◆ Task directions
Copy out all the entries below, word for word.

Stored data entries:
-=-=-

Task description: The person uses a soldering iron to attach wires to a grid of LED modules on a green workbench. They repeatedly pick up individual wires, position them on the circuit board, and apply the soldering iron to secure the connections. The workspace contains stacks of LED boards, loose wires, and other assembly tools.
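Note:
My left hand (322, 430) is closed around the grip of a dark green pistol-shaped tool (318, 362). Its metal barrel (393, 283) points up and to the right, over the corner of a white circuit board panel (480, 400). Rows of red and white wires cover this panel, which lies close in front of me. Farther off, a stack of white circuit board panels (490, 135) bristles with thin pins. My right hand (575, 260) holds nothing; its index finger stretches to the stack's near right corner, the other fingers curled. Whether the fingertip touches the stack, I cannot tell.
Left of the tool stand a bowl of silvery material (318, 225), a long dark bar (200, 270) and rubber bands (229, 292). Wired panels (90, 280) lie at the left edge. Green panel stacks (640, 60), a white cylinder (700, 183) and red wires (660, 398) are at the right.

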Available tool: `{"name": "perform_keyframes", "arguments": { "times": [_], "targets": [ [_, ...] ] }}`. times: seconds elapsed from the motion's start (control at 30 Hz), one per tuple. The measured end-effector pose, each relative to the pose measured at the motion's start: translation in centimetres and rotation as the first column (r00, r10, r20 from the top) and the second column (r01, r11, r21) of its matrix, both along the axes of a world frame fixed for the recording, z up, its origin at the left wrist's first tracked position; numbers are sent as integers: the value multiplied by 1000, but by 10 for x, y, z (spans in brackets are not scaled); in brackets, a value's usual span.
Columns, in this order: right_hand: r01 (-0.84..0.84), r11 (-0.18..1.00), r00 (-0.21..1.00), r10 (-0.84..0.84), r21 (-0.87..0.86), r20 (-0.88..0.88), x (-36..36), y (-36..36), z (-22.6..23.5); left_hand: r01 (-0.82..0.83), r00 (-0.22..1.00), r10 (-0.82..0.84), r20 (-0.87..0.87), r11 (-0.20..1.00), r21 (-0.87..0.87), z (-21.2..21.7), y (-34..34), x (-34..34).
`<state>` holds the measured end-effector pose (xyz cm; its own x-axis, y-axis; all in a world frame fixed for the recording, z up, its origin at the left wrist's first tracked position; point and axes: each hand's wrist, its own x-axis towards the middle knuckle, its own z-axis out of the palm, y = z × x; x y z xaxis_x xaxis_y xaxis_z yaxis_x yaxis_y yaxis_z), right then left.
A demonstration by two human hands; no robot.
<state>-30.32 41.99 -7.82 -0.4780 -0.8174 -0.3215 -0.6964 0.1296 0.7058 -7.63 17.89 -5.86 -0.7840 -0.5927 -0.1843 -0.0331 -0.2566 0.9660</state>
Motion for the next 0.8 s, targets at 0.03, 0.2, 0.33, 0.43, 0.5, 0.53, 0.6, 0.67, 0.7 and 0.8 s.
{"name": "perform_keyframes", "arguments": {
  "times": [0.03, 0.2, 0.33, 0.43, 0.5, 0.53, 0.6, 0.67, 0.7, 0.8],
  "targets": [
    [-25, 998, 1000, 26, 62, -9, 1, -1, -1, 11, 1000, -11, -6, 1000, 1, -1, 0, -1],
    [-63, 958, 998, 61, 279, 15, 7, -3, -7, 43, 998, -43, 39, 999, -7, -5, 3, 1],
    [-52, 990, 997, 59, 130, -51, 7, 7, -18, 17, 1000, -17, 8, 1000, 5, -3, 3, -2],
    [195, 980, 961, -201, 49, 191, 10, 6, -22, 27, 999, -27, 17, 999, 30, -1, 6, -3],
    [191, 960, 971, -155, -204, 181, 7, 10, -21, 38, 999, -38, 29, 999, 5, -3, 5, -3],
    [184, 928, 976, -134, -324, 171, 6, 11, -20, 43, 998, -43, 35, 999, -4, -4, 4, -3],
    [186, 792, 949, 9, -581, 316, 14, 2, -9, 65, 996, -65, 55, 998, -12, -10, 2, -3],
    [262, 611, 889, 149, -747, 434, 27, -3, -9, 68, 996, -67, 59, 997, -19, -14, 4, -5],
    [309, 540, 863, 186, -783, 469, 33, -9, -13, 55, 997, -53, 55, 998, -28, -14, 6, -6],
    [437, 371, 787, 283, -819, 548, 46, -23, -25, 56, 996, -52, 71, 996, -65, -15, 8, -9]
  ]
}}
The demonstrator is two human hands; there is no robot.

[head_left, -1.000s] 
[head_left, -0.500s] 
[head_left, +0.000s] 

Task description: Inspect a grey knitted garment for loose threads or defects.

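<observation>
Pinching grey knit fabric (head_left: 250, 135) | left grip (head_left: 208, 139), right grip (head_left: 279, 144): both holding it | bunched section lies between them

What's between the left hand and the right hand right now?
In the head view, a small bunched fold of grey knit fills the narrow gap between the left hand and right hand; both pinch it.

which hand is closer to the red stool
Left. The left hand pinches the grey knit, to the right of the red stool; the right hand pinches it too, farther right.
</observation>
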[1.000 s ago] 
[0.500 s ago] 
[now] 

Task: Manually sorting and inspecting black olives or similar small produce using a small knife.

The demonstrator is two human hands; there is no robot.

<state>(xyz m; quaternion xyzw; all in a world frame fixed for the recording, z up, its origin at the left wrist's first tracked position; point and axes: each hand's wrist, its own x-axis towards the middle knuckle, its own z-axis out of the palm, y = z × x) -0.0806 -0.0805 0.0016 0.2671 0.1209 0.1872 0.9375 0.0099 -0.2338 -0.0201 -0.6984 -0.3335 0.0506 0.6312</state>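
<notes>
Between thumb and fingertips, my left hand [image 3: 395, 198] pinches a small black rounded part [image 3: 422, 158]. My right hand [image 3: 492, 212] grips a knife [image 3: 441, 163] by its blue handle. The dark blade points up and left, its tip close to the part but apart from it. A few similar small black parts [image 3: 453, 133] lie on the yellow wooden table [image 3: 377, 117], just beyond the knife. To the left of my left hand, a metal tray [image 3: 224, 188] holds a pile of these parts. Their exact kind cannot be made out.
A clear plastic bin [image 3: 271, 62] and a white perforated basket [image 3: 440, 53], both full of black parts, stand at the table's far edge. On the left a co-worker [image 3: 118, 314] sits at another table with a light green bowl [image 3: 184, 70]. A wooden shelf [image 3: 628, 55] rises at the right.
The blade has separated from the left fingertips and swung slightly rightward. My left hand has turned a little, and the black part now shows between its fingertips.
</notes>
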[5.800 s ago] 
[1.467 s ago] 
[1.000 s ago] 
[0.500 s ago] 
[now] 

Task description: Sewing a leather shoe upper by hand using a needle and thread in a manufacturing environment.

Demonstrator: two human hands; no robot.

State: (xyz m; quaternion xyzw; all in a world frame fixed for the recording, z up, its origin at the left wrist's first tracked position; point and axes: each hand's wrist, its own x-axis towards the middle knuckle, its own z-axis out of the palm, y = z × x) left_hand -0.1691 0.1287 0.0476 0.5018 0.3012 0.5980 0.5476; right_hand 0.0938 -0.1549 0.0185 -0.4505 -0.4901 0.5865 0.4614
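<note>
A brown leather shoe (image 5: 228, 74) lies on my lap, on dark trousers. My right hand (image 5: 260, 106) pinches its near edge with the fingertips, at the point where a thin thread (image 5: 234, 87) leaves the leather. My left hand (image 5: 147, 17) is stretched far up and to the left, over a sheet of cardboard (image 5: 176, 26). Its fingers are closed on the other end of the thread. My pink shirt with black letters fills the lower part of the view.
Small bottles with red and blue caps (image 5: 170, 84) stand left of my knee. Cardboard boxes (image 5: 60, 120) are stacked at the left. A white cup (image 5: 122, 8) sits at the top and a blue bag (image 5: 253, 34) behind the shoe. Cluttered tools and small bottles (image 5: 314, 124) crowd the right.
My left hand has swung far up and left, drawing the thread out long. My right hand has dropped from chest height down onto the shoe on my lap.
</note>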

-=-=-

◆ Response
Task description: The person uses a soldering iron to attach wires to a grid of LED modules on a green workbench. They repeatedly pick up individual wires, position them on the circuit board, and apply the soldering iron to secure the connections. The workspace contains stacks of LED boards, loose wires, and other assembly tools.
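Note:
My left hand (322, 430) is closed around the grip of a dark green pistol-shaped tool (318, 362). Its metal barrel (393, 283) points up and to the right, over the corner of a white circuit board panel (480, 400). Rows of red and white wires cover this panel, which lies close in front of me. Farther off, a stack of white circuit board panels (490, 135) bristles with thin pins. My right hand (575, 260) holds nothing; its index finger stretches to the stack's near right corner, the other fingers curled. Whether the fingertip touches the stack, I cannot tell.
Left of the tool stand a bowl of silvery material (318, 225), a long dark bar (200, 270) and rubber bands (229, 292). Wired panels (90, 280) lie at the left edge. Green panel stacks (640, 60), a white cylinder (700, 183) and red wires (660, 398) are at the right.
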
Available tool: `{"name": "perform_keyframes", "arguments": { "times": [_], "targets": [ [_, ...] ] }}`. times: seconds elapsed from the motion's start (control at 30 Hz), one per tuple. The measured end-effector pose, each relative to the pose measured at the motion's start: translation in centimetres and rotation as the first column (r00, r10, r20 from the top) and the second column (r01, r11, r21) of its matrix, both along the axes of a world frame fixed for the recording, z up, its origin at the left wrist's first tracked position; numbers are sent as integers: the value multiplied by 1000, but by 10 for x, y, z (spans in brackets are not scaled); in brackets, a value's usual span.
Columns, in this order: right_hand: r01 (-0.84..0.84), r11 (-0.18..1.00), r00 (-0.21..1.00), r10 (-0.84..0.84), r21 (-0.87..0.86), r20 (-0.88..0.88), x (-36..36), y (-36..36), z (-22.6..23.5); left_hand: r01 (-0.82..0.83), r00 (-0.22..1.00), r10 (-0.82..0.84), r20 (-0.87..0.87), r11 (-0.20..1.00), r21 (-0.87..0.87), z (-21.2..21.7), y (-34..34), x (-34..34).
`<state>` holds the measured end-effector pose (xyz cm; its own x-axis, y-axis; all in a world frame fixed for the recording, z up, its origin at the left wrist's first tracked position; point and axes: each hand's wrist, its own x-axis towards the middle knuckle, its own z-axis out of the palm, y = z × x; x y z xaxis_x xaxis_y xaxis_z yaxis_x yaxis_y yaxis_z), right then left.
A demonstration by two human hands; no robot.
<state>-30.32 41.99 -7.82 -0.4780 -0.8174 -0.3215 -0.6964 0.1296 0.7058 -7.63 17.89 -5.86 -0.7840 -0.5927 -0.1843 -0.0331 -0.2566 0.9660</state>
Motion for the next 0.8 s, targets at 0.03, 0.2, 0.33, 0.43, 0.5, 0.53, 0.6, 0.67, 0.7 and 0.8 s.
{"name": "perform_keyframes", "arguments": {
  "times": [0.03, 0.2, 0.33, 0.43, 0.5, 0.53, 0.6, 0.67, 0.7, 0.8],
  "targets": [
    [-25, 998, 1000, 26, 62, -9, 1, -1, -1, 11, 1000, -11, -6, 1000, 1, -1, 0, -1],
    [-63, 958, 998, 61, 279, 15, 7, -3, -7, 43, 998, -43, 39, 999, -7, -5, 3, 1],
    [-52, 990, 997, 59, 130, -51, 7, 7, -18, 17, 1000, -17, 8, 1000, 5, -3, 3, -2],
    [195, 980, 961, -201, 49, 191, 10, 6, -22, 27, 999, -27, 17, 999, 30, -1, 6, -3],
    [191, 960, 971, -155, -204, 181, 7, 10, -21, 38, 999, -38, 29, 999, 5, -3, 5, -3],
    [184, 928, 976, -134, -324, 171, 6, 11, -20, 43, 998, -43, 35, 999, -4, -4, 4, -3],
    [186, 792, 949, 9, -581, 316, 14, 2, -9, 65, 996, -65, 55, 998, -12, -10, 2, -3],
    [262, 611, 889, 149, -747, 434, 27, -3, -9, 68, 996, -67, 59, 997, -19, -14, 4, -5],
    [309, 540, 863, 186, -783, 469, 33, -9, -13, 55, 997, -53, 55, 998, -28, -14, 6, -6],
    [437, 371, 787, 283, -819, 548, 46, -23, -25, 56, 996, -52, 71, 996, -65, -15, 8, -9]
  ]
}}
The demonstrator is two human hands; there is no robot.

[head_left, -1.000s] 
[head_left, -0.500s] 
[head_left, +0.000s] 

Task description: Inspect a grey knitted garment for loose threads or defects.

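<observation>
Pinching grey knit fabric (head_left: 250, 135) | left grip (head_left: 208, 139), right grip (head_left: 279, 144): both holding it | bunched section lies between them

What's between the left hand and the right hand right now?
In the head view, a small bunched fold of grey knit fills the narrow gap between the left hand and right hand; both pinch it.

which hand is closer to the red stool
Left. The left hand pinches the grey knit, to the right of the red stool; the right hand pinches it too, farther right.
</observation>
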[1.000 s ago] 
[0.500 s ago] 
[now] 

Task: Manually sorting and inspecting black olives or similar small produce using a small knife.

The demonstrator is two human hands; there is no robot.

<state>(xyz m; quaternion xyzw; all in a world frame fixed for the recording, z up, its origin at the left wrist's first tracked position; point and axes: each hand's wrist, its own x-axis towards the middle knuckle, its own z-axis out of the palm, y = z × x) -0.0806 -0.0805 0.0016 0.2671 0.1209 0.1872 0.9375 0.0099 -0.2338 -0.0201 -0.6984 -0.3335 0.0506 0.6312</state>
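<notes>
Between thumb and fingertips, my left hand [image 3: 395, 198] pinches a small black rounded part [image 3: 422, 158]. My right hand [image 3: 492, 212] grips a knife [image 3: 441, 163] by its blue handle. The dark blade points up and left, its tip close to the part but apart from it. A few similar small black parts [image 3: 453, 133] lie on the yellow wooden table [image 3: 377, 117], just beyond the knife. To the left of my left hand, a metal tray [image 3: 224, 188] holds a pile of these parts. Their exact kind cannot be made out.
A clear plastic bin [image 3: 271, 62] and a white perforated basket [image 3: 440, 53], both full of black parts, stand at the table's far edge. On the left a co-worker [image 3: 118, 314] sits at another table with a light green bowl [image 3: 184, 70]. A wooden shelf [image 3: 628, 55] rises at the right.
The blade has separated from the left fingertips and swung slightly rightward. My left hand has turned a little, and the black part now shows between its fingertips.
</notes>
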[5.800 s ago] 
[1.467 s ago] 
[1.000 s ago] 
[0.500 s ago] 
[now] 

Task description: Sewing a leather shoe upper by hand using a needle and thread in a manufacturing environment.

Demonstrator: two human hands; no robot.

State: (xyz m; quaternion xyzw; all in a world frame fixed for the recording, z up, its origin at the left wrist's first tracked position; point and axes: each hand's wrist, its own x-axis towards the middle knuckle, its own z-axis out of the palm, y = z × x) left_hand -0.1691 0.1287 0.0476 0.5018 0.3012 0.5980 0.5476; right_hand 0.0938 -0.1549 0.0185 -0.4505 -0.4901 0.5865 0.4614
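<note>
A brown leather shoe (image 5: 228, 74) lies on my lap, on dark trousers. My right hand (image 5: 260, 106) pinches its near edge with the fingertips, at the point where a thin thread (image 5: 234, 87) leaves the leather. My left hand (image 5: 147, 17) is stretched far up and to the left, over a sheet of cardboard (image 5: 176, 26). Its fingers are closed on the other end of the thread. My pink shirt with black letters fills the lower part of the view.
Small bottles with red and blue caps (image 5: 170, 84) stand left of my knee. Cardboard boxes (image 5: 60, 120) are stacked at the left. A white cup (image 5: 122, 8) sits at the top and a blue bag (image 5: 253, 34) behind the shoe. Cluttered tools and small bottles (image 5: 314, 124) crowd the right.
My left hand has swung far up and left, drawing the thread out long. My right hand has dropped from chest height down onto the shoe on my lap.
</note>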

The answer is finished.